#### [Task brief]
All of the data must be retyped exactly, with nothing left out.
==========
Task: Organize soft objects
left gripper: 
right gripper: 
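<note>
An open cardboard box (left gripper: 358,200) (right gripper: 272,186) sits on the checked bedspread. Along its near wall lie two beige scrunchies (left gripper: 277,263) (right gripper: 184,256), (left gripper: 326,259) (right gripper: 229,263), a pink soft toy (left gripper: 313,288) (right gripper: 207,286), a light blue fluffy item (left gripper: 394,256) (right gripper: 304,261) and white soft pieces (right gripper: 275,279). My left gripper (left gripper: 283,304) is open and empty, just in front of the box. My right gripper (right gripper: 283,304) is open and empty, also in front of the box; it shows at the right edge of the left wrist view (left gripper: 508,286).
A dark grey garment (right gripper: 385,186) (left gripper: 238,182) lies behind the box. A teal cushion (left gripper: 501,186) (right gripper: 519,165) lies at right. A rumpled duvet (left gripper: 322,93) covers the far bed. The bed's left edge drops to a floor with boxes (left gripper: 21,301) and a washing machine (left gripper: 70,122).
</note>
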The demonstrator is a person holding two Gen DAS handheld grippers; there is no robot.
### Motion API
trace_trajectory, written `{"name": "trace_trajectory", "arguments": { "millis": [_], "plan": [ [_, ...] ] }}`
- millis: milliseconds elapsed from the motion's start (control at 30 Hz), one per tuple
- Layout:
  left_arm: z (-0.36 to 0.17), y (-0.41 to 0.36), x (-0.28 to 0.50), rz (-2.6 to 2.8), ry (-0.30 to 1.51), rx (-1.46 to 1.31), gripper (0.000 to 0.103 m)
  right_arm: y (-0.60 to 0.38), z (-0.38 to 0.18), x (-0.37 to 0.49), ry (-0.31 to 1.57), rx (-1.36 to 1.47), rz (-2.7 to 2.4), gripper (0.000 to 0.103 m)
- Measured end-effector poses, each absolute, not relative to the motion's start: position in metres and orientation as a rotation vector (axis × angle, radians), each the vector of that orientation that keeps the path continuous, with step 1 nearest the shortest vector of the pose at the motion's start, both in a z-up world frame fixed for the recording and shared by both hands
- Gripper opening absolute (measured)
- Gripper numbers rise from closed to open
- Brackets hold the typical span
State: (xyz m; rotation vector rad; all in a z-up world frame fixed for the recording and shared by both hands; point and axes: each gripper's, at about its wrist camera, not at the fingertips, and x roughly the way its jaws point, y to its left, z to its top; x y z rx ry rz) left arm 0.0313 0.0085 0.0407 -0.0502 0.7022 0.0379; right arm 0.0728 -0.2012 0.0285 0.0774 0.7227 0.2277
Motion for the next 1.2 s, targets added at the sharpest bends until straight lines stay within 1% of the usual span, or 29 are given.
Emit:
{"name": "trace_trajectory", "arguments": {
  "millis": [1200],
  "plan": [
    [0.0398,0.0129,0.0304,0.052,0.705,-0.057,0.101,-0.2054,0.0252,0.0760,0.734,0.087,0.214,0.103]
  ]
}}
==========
#### [Written response]
Task: Organize soft objects
left gripper: 
right gripper: 
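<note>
An open cardboard box (left gripper: 358,200) (right gripper: 272,186) sits on the checked bedspread. Along its near wall lie two beige scrunchies (left gripper: 277,263) (right gripper: 184,256), (left gripper: 326,259) (right gripper: 229,263), a pink soft toy (left gripper: 313,288) (right gripper: 207,286), a light blue fluffy item (left gripper: 394,256) (right gripper: 304,261) and white soft pieces (right gripper: 275,279). My left gripper (left gripper: 283,304) is open and empty, just in front of the box. My right gripper (right gripper: 283,304) is open and empty, also in front of the box; it shows at the right edge of the left wrist view (left gripper: 508,286).
A dark grey garment (right gripper: 385,186) (left gripper: 238,182) lies behind the box. A teal cushion (left gripper: 501,186) (right gripper: 519,165) lies at right. A rumpled duvet (left gripper: 322,93) covers the far bed. The bed's left edge drops to a floor with boxes (left gripper: 21,301) and a washing machine (left gripper: 70,122).
</note>
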The demonstrator is a person holding two Gen DAS handheld grippers; there is no robot.
### Motion API
trace_trajectory, written `{"name": "trace_trajectory", "arguments": { "millis": [_], "plan": [ [_, ...] ] }}`
- millis: milliseconds elapsed from the motion's start (control at 30 Hz), one per tuple
- Layout:
  left_arm: z (-0.36 to 0.17), y (-0.41 to 0.36), x (-0.28 to 0.50), rz (-2.6 to 2.8), ry (-0.30 to 1.51), rx (-1.46 to 1.31), gripper (0.000 to 0.103 m)
  right_arm: y (-0.60 to 0.38), z (-0.38 to 0.18), x (-0.37 to 0.49), ry (-0.31 to 1.57), rx (-1.36 to 1.47), rz (-2.7 to 2.4), gripper (0.000 to 0.103 m)
- Measured end-effector poses, each absolute, not relative to the motion's start: position in metres and orientation as a rotation vector (axis × angle, radians), each the vector of that orientation that keeps the path continuous, with step 1 nearest the shortest vector of the pose at the motion's start, both in a z-up world frame fixed for the recording and shared by both hands
- Gripper opening absolute (measured)
- Gripper numbers rise from closed to open
- Brackets hold the typical span
State: (xyz m; rotation vector rad; all in a z-up world frame fixed for the recording and shared by both hands; point and axes: each gripper's, at about its wrist camera, not at the fingertips, and x roughly the way its jaws point, y to its left, z to its top; x y z rx ry rz) left arm 0.0313 0.0085 0.0407 -0.0502 0.7022 0.0379; right arm 0.0728 -0.2012 0.0285 0.0774 0.7227 0.2277
Motion for the next 1.2 s, targets added at the sharpest bends until straight lines stay within 1% of the usual span, or 29 are given.
Emit:
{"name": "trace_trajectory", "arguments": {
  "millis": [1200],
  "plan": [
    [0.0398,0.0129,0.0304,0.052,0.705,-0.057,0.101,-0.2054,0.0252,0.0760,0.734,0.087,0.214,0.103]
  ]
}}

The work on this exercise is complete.